:: ABOUT THIS EXERCISE ::
Retype, word for word, every line from the one holding "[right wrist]" through the one holding "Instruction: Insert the" in the entries below, both included, and only those lines.

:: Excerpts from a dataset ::
· · ·

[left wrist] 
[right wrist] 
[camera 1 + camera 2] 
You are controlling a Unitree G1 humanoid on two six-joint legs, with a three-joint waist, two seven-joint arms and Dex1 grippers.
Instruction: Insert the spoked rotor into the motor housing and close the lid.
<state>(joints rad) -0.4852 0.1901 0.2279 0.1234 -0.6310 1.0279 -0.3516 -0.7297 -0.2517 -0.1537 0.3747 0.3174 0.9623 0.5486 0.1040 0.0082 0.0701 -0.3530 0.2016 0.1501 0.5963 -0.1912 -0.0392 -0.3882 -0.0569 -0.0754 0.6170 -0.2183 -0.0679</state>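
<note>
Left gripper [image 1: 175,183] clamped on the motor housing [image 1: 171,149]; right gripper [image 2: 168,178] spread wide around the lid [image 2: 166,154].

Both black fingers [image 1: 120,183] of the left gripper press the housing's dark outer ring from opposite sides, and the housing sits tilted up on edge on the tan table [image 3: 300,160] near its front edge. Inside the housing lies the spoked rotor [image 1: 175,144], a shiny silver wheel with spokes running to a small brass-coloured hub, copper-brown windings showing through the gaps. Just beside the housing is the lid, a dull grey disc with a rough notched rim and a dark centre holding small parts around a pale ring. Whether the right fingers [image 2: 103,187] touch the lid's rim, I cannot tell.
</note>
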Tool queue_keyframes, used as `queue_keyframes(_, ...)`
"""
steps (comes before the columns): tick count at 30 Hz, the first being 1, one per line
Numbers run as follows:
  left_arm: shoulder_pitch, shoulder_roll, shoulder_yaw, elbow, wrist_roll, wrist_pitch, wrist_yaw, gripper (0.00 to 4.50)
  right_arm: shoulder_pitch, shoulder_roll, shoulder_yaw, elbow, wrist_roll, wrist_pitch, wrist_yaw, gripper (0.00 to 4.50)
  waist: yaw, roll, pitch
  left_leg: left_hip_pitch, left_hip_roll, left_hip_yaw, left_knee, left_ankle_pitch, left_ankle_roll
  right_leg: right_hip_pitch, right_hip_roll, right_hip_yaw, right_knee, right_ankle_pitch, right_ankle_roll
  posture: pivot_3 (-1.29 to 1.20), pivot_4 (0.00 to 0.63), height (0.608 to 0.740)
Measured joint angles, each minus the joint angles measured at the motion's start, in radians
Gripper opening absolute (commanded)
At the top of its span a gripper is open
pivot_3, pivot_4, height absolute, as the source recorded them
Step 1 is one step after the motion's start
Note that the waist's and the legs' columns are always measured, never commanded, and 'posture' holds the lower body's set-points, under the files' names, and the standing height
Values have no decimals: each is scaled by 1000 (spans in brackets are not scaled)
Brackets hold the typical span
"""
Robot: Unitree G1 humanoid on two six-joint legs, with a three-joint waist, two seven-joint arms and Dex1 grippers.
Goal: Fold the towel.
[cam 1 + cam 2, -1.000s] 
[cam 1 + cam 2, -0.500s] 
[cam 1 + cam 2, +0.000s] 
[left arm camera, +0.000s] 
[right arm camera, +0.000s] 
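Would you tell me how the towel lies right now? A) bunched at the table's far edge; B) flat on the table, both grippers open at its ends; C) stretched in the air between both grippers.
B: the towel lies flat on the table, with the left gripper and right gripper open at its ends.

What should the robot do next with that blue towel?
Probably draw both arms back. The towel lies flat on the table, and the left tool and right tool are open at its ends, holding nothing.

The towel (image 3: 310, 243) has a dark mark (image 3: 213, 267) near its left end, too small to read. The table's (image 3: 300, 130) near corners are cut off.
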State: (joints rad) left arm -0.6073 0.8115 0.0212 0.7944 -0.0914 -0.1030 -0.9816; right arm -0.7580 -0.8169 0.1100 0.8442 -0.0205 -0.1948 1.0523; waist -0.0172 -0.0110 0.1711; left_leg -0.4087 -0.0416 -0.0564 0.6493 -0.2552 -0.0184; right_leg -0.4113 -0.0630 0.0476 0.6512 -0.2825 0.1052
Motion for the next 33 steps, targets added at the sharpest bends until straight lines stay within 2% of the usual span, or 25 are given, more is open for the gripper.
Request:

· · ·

:: SOLUTION BELOW ::
[right wrist] 
[camera 1 + camera 2] 
You are controlling a Unitree G1 humanoid on two six-joint legs, with a three-joint waist, two seven-joint arms and Dex1 grippers.
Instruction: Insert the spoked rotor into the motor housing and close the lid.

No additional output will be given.